• [YOUR ASSIGNMENT]: Word for word, repeat all the entries below, but without the pictures.
#### SOURCE DATA
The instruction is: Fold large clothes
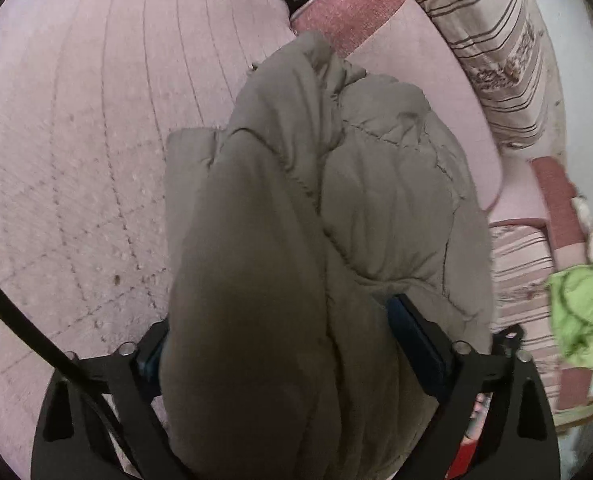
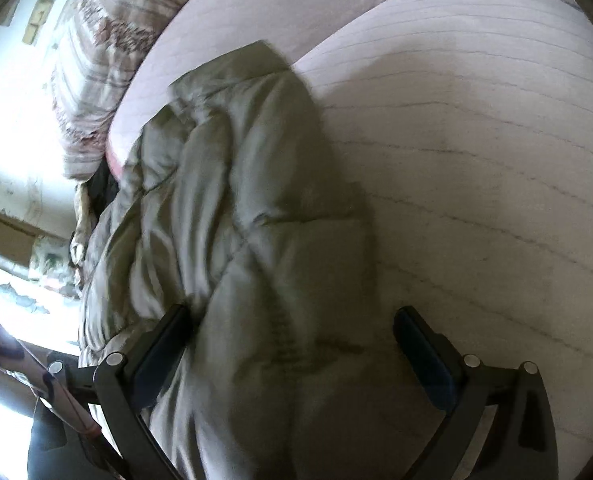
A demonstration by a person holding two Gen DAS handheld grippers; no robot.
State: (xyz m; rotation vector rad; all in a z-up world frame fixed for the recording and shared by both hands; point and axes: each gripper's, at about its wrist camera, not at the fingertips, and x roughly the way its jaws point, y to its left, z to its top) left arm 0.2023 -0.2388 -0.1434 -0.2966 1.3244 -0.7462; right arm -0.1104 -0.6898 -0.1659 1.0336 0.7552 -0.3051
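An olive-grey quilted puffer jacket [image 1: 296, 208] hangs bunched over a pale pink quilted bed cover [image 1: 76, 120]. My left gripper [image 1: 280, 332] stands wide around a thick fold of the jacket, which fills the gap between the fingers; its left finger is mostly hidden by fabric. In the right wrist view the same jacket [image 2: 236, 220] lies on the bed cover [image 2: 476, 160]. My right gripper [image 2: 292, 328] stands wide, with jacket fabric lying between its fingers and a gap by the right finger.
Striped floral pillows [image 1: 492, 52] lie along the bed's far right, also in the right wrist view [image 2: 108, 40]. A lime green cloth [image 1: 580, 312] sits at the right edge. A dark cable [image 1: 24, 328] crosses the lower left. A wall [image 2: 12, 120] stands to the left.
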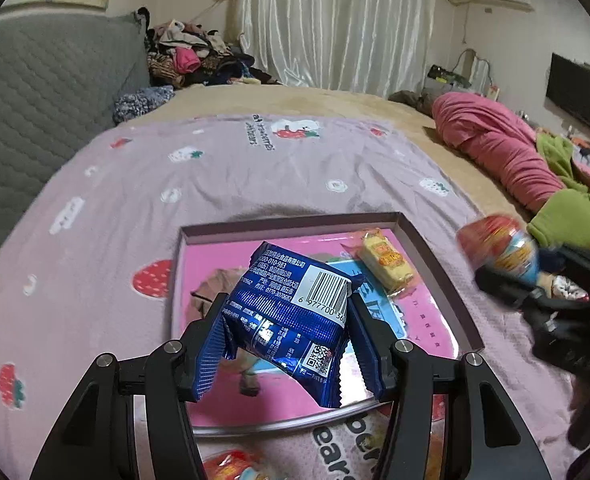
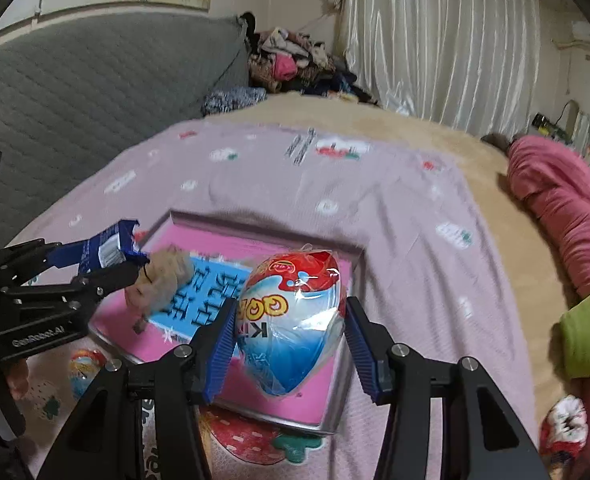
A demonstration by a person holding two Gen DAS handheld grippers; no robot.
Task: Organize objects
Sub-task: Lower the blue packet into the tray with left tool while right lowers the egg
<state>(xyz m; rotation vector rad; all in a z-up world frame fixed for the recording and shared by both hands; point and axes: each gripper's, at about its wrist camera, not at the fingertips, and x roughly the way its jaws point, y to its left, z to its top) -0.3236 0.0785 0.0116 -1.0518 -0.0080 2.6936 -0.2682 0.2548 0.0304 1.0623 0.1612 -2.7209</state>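
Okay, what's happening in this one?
A person is sorting snacks on a bed into a shallow pink box. The left tool grips a blue snack packet above the box, and the right tool holds a wrapped egg-shaped treat over it too. One yellow wrapped snack already lies inside. Another egg treat sits on the sheet beside the box.

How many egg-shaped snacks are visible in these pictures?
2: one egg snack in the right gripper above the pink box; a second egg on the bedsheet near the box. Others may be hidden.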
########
• [ANSWER TO THE EXERCISE]:
The instruction is: Fold large clothes
A demonstration by a person holding two Gen DAS handheld grippers; no robot.
State: (xyz m; rotation vector rad; all in a z-up world frame fixed for the recording and shared by both hands; point and axes: each gripper's, at about its wrist camera, not at the fingertips, and x roughly the way its jaws point, y to its left, z to its top) left arm 0.2023 -0.2388 -0.1434 -0.2966 1.3244 -0.7462; right arm -0.1104 -0.6898 -0.1659 1.0336 0.7552 -0.3051
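An olive-grey quilted puffer jacket [image 1: 296, 208] hangs bunched over a pale pink quilted bed cover [image 1: 76, 120]. My left gripper [image 1: 280, 332] stands wide around a thick fold of the jacket, which fills the gap between the fingers; its left finger is mostly hidden by fabric. In the right wrist view the same jacket [image 2: 236, 220] lies on the bed cover [image 2: 476, 160]. My right gripper [image 2: 292, 328] stands wide, with jacket fabric lying between its fingers and a gap by the right finger.
Striped floral pillows [image 1: 492, 52] lie along the bed's far right, also in the right wrist view [image 2: 108, 40]. A lime green cloth [image 1: 580, 312] sits at the right edge. A dark cable [image 1: 24, 328] crosses the lower left. A wall [image 2: 12, 120] stands to the left.
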A demonstration by a person holding two Gen DAS handheld grippers; no robot.
Task: Organize objects
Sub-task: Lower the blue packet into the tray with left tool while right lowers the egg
<state>(xyz m; rotation vector rad; all in a z-up world frame fixed for the recording and shared by both hands; point and axes: each gripper's, at about its wrist camera, not at the fingertips, and x roughly the way its jaws point, y to its left, z to its top) -0.3236 0.0785 0.0116 -1.0518 -0.0080 2.6936 -0.2682 0.2548 0.0304 1.0623 0.1612 -2.7209</state>
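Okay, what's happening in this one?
A person is sorting snacks on a bed into a shallow pink box. The left tool grips a blue snack packet above the box, and the right tool holds a wrapped egg-shaped treat over it too. One yellow wrapped snack already lies inside. Another egg treat sits on the sheet beside the box.

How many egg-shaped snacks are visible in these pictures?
2: one egg snack in the right gripper above the pink box; a second egg on the bedsheet near the box. Others may be hidden.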

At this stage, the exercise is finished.